Look below for the line that contains "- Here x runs", then copy it and each following line exactly, through and including the line that contains "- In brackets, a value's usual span".

Data items

——————

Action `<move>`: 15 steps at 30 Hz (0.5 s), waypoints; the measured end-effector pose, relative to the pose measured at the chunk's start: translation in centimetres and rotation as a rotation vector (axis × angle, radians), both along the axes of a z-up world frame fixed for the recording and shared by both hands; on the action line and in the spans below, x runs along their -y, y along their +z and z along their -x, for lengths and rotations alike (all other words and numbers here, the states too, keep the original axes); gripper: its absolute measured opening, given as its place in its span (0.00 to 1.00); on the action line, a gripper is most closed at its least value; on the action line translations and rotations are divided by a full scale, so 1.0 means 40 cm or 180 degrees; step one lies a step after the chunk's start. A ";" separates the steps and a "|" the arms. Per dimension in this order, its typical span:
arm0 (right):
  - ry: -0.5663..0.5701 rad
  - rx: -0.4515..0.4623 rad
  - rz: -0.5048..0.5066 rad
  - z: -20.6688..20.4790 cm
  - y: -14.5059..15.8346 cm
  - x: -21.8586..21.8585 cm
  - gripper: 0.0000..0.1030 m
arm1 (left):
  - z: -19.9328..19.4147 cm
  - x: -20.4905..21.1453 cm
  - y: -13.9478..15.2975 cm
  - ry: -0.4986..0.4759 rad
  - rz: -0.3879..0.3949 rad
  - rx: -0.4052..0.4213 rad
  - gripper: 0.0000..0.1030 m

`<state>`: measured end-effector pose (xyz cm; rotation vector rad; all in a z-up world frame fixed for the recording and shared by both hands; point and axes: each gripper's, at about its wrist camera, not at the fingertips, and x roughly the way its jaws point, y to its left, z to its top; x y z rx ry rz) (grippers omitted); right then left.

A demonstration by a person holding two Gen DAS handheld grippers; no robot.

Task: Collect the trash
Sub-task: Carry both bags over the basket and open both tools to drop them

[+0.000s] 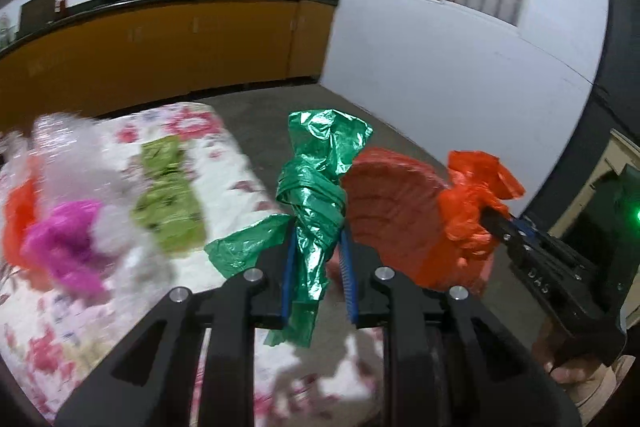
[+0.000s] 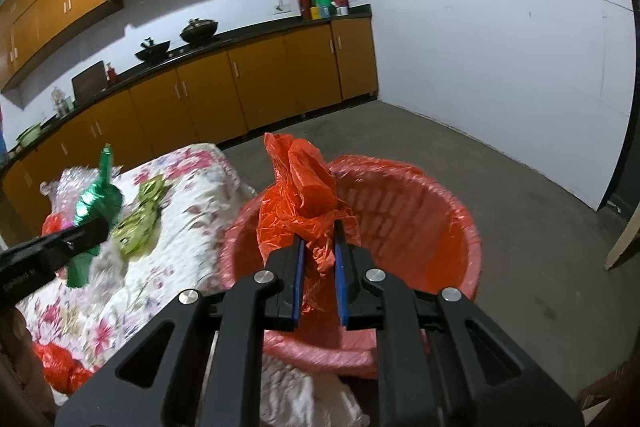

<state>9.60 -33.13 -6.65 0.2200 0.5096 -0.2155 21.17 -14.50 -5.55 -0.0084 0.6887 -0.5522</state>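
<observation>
Kitchen rm: orange cabinets along far wall, black worktop (image 2: 256, 35) w/ two dark woks, white wall + barred window at right, grey concrete floor.

1. Table w/ floral cloth (image 2: 188, 211), near left. Carries loose trash: clear crumpled plastic, yellow-green wrapper (image 2: 138, 223), magenta bag (image 1: 68, 239), red-orange bags at near edge.
2. Red basket (image 2: 420, 219), lined w/ red bag, on floor just right of table. Judged the drop point.
3. Right claw (image 2: 318, 247): clamped on orange bag (image 2: 304, 203), held over basket's near rim.
4. Left claw (image 1: 316, 251): clamped on green bag (image 1: 320, 187), above table's right edge, beside basket.

Step in hand (judged): carry both bags to basket. Do well: bring each bag fully past rim, over the open middle, before parting claw; light film may cling to pads or drift out.

Writing: small white lettering on claw bodies, too blurred to read.
</observation>
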 end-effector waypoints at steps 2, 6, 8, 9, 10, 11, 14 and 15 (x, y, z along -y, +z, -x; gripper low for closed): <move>-0.0033 0.0013 -0.0003 -0.004 0.002 0.017 0.13 | -0.015 0.034 -0.011 -0.0083 0.0020 -0.0046 0.20; -0.0120 0.0036 -0.0079 -0.018 0.004 0.065 0.13 | -0.044 0.116 -0.024 -0.0243 0.0045 -0.0124 0.21; -0.0170 0.0050 -0.0147 -0.028 0.008 0.092 0.13 | -0.054 0.152 -0.032 -0.0311 0.0039 -0.0168 0.23; -0.0181 0.0039 -0.0182 -0.037 0.010 0.102 0.14 | -0.060 0.169 -0.038 -0.0334 0.0033 -0.0203 0.27; -0.0191 0.0026 -0.0251 -0.044 0.011 0.117 0.19 | -0.066 0.180 -0.041 -0.0342 0.0027 -0.0231 0.34; -0.0201 0.0035 -0.0323 -0.047 0.011 0.131 0.22 | -0.069 0.187 -0.043 -0.0344 0.0037 -0.0253 0.39; -0.0251 0.0087 -0.0339 -0.044 0.025 0.152 0.30 | -0.078 0.187 -0.046 -0.0311 0.0044 -0.0274 0.47; -0.0265 0.0095 -0.0313 -0.038 0.028 0.158 0.33 | -0.078 0.179 -0.047 -0.0277 0.0027 -0.0267 0.48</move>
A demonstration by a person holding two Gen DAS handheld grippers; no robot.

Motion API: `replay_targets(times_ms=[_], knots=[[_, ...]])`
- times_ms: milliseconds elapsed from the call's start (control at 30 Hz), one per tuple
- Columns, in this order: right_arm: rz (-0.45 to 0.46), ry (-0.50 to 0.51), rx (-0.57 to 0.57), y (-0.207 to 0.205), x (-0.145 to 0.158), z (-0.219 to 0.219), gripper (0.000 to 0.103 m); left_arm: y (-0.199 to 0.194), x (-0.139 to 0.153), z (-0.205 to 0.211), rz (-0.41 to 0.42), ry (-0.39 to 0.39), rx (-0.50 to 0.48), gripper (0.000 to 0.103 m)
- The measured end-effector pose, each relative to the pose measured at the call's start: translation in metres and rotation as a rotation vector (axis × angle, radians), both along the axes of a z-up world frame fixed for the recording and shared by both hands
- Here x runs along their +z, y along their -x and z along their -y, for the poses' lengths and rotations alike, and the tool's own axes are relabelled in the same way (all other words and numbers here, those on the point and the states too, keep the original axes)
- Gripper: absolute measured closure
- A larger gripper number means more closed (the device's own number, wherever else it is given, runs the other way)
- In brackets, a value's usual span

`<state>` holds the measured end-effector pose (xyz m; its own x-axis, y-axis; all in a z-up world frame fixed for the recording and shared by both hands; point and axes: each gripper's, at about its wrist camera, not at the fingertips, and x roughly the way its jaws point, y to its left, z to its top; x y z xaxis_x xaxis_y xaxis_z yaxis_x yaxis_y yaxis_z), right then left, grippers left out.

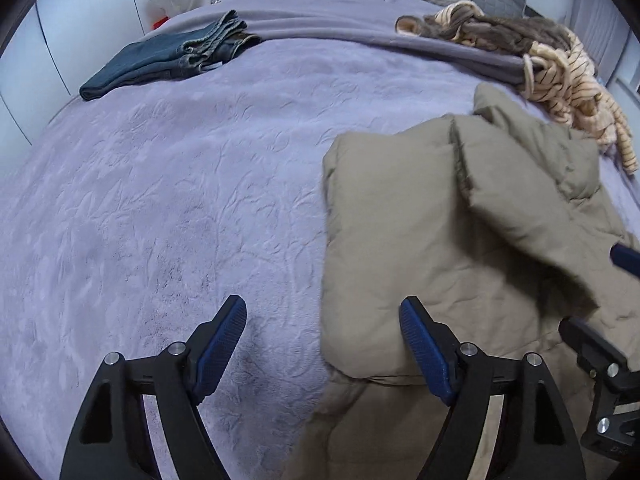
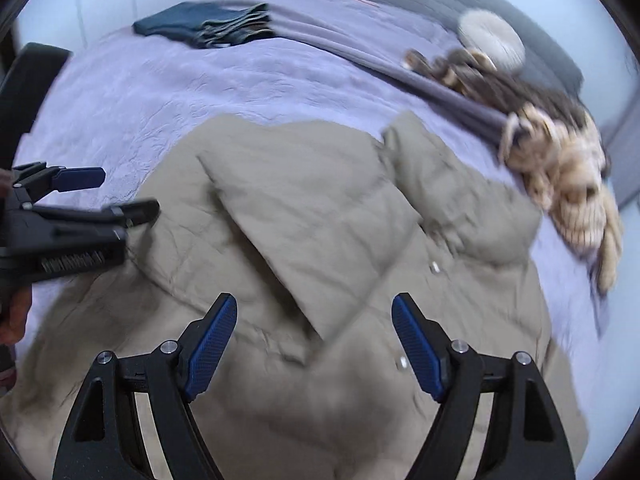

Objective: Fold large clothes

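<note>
Right wrist view: your jacket (image 2: 304, 216) lies half-folded on the bed (image 2: 132, 92), jeans (image 2: 208, 24) beyond it already folded; both grippers (image 2: 314, 344) (image 1: 322, 346) gape, empty.

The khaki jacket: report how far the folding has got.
Done: jeans lie folded on the bed. In hand: the khaki jacket has a panel turned over its body but still sprawls; the left gripper and right gripper are both open, holding nothing. Left: finish the jacket; the striped garment lies unfolded.
</note>
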<state>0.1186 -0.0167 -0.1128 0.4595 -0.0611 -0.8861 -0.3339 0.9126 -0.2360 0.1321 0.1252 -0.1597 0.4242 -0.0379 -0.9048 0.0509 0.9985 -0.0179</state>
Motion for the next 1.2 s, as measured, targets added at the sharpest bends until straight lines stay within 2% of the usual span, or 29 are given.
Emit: replay_targets(times_ms=[67, 133, 233, 267, 300, 333, 367, 433, 533, 600, 633, 667, 733, 800, 867, 900, 1000, 1100, 1167, 1200], knots=[[0.023, 0.016, -0.011, -0.015, -0.005, -0.003, 0.021, -0.002, -0.012, 0.001, -0.016, -0.002, 0.019, 0.022], [0.055, -0.022, -0.087, -0.028, 0.002, 0.013, 0.021, -0.001, -0.017, 0.001, -0.023, 0.005, 0.03, 0.022], [0.109, -0.17, -0.291, -0.035, 0.018, 0.067, 0.021, 0.001, -0.018, 0.002, -0.016, -0.007, 0.019, 0.022], [0.111, -0.231, -0.356, -0.033, 0.021, 0.087, 0.025, 0.0, -0.018, 0.003, -0.015, -0.011, 0.014, 0.022], [0.104, -0.316, -0.429, -0.03, 0.021, 0.111, 0.038, 0.0, -0.017, 0.003, -0.016, -0.013, 0.011, 0.022], [0.07, -0.457, -0.507, -0.024, 0.014, 0.141, 0.099, -0.001, -0.017, 0.003, -0.017, -0.014, 0.009, 0.022], [0.012, -0.57, -0.585, -0.02, 0.002, 0.165, 0.099, -0.001, -0.018, 0.004, -0.018, -0.012, 0.005, 0.022], [-0.065, -0.715, -0.741, -0.004, -0.025, 0.201, 0.099, 0.0, -0.019, 0.006, -0.024, -0.013, -0.009, 0.022], [-0.149, -0.809, -0.873, 0.022, -0.057, 0.224, 0.099, -0.003, -0.019, 0.011, -0.027, -0.024, -0.036, 0.022], [-0.194, -0.866, -0.88, 0.034, -0.068, 0.227, 0.098, -0.006, -0.015, 0.009, -0.04, -0.019, -0.04, 0.033], [-0.216, -0.876, -0.869, 0.039, -0.067, 0.227, 0.091, -0.008, -0.01, 0.007, -0.045, -0.009, -0.035, 0.038], [-0.232, -0.862, -0.859, 0.042, -0.064, 0.228, 0.081, -0.009, -0.003, 0.004, -0.036, -0.002, -0.024, 0.038], [-0.233, -0.809, -0.828, 0.048, -0.047, 0.23, 0.078, -0.012, 0.015, -0.003, 0.013, 0.016, -0.007, 0.038], [-0.126, -0.704, -0.799, 0.055, -0.018, 0.233, 0.078, -0.019, 0.03, -0.006, 0.049, 0.036, -0.003, 0.046], [-0.025, -0.627, -0.734, 0.053, 0.007, 0.232, 0.079, -0.03, 0.035, -0.004, 0.06, 0.043, -0.013, 0.046], [-0.005, -0.604, -0.705, 0.051, 0.013, 0.229, 0.079, -0.036, 0.032, 0.0, 0.057, 0.036, -0.019, 0.046], [-0.042, -0.571, -0.608, 0.029, 0.005, 0.217, 0.079, -0.048, 0.011, 0.016, 0.005, 0.013, -0.04, 0.046], [-0.127, -0.462, -0.571, 0.008, -0.03, 0.207, 0.08, -0.047, -0.018, 0.031, -0.038, -0.045, -0.041, 0.046], [-0.153, -0.433, -0.584, 0.005, -0.048, 0.214, 0.096, -0.048, -0.028, 0.03, -0.053, -0.025, -0.022, 0.045], [-0.15, -0.44, -0.595, 0.008, -0.049, 0.22, 0.098, -0.048, -0.03, 0.029, -0.058, -0.016, -0.016, 0.045]])
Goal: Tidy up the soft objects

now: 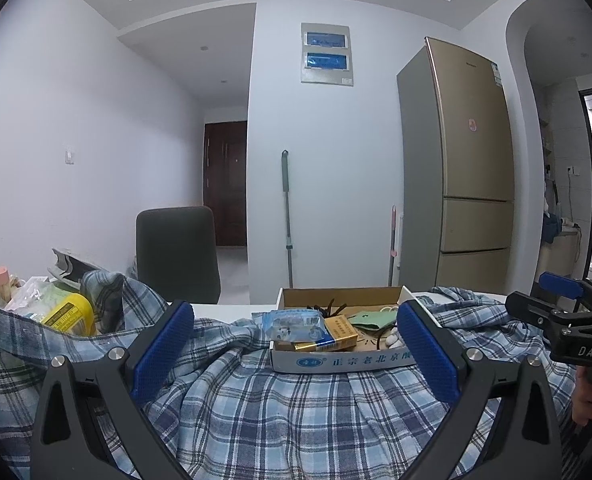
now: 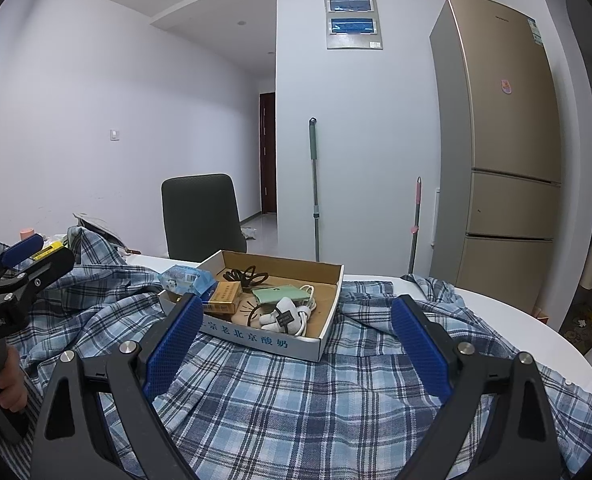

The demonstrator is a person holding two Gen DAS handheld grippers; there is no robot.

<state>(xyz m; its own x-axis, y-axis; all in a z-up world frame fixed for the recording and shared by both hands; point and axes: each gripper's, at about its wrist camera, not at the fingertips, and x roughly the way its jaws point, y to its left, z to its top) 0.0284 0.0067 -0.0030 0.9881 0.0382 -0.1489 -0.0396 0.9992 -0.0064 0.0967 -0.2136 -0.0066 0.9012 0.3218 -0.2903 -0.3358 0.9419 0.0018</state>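
Shirt (image 2: 279, 392) — crumpled, long axis left-right

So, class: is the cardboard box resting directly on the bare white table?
No, the open cardboard box sits on the blue plaid shirt.

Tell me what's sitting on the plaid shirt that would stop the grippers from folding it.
A cardboard tray of small items rests on the plaid shirt, just ahead of the open left gripper and right gripper. Nothing lies between their fingers and the cloth.

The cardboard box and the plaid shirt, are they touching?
Touching. The right wrist view shows the box sitting directly on the shirt, cloth bunched against its front and side walls, with no gap.
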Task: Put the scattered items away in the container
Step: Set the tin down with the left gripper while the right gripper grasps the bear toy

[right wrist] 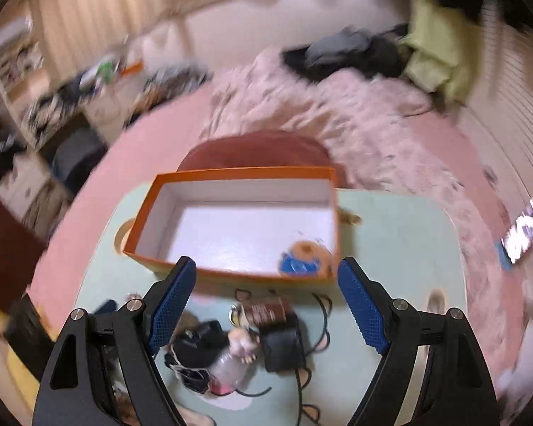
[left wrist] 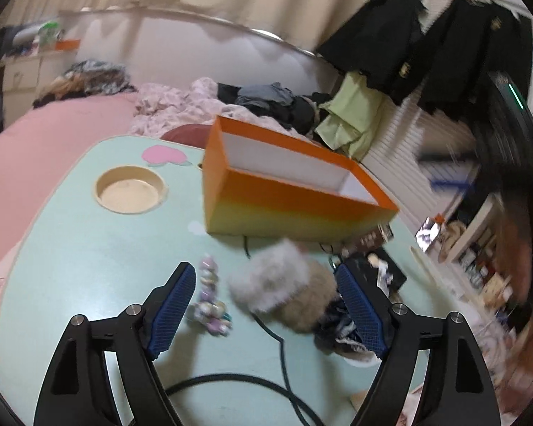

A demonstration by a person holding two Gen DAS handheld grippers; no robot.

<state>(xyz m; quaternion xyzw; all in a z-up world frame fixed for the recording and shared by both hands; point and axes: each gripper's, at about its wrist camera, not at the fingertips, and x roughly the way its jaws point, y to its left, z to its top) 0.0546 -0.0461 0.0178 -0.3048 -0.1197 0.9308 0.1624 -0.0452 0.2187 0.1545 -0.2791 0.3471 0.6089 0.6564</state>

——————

→ **Task output**
- Here x runs along their +z, y along their -x and z along their -y, for the poses' lengths and rotations alike, and the tool's own axes are relabelled in the same way (all other words and numbers here, those on the point and the states too, keep the original axes)
- Gripper: absolute measured closure
- A larger gripper number means more closed (the device's own number, wherever else it is given, runs the other way)
- In brackets, a value's usual span

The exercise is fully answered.